• What you need to do
After locating the line with "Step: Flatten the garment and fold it", repeat it and every following line to the end of the listing, exactly. Omit the pictures.

• Data
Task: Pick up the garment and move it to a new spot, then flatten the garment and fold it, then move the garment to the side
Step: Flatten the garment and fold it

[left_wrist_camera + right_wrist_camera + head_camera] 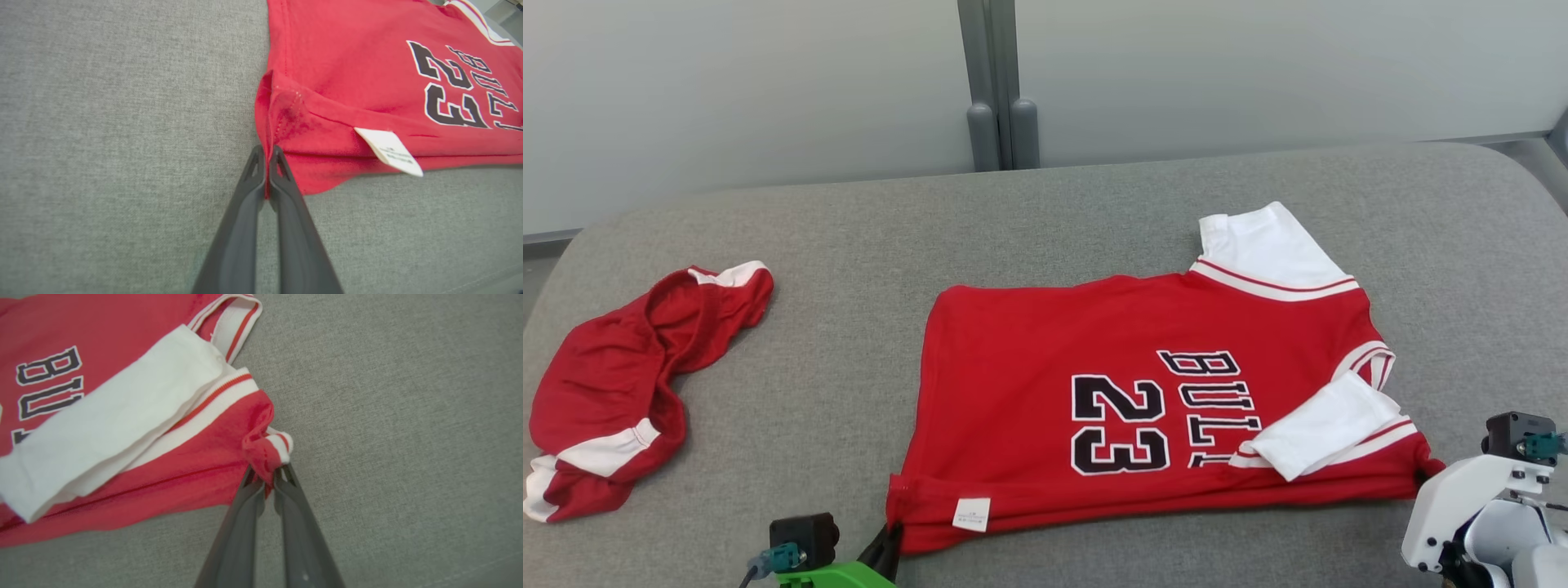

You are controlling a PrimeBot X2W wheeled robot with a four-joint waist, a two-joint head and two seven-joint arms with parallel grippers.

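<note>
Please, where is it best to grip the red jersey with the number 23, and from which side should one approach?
Probably best to take the jersey by its two near corners, coming from the robot's side, because it lies flat with a long edge nearest. The left gripper is shut on the hem corner, the right gripper on the shoulder corner.

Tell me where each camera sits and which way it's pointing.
Head view: on the head, looking forward and down at the red jersey on the grey cushion; left wrist, right wrist at bottom corners.
Left wrist view: along the left gripper, shut on the jersey's hem corner.
Right wrist view: along the right gripper, shut on the sleeve-side corner.
Both wrist views share the black lettering.
</note>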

• Output for this task
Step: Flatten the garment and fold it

[left_wrist_camera + right_wrist_camera + head_camera] 

You are controlling a PrimeBot X2W wheeled robot with a four-joint waist, a two-joint head and two seven-joint arms with parallel grippers.

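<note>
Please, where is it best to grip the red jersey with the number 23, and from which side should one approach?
Probably best to take the jersey by its two near corners, coming from the robot's side, because it lies flat with a long edge nearest. The left gripper is shut on the hem corner, the right gripper on the shoulder corner.

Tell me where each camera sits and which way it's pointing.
Head view: on the head, looking forward and down at the red jersey on the grey cushion; left wrist, right wrist at bottom corners.
Left wrist view: along the left gripper, shut on the jersey's hem corner.
Right wrist view: along the right gripper, shut on the sleeve-side corner.
Both wrist views share the black lettering.
</note>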

That is the complete answer.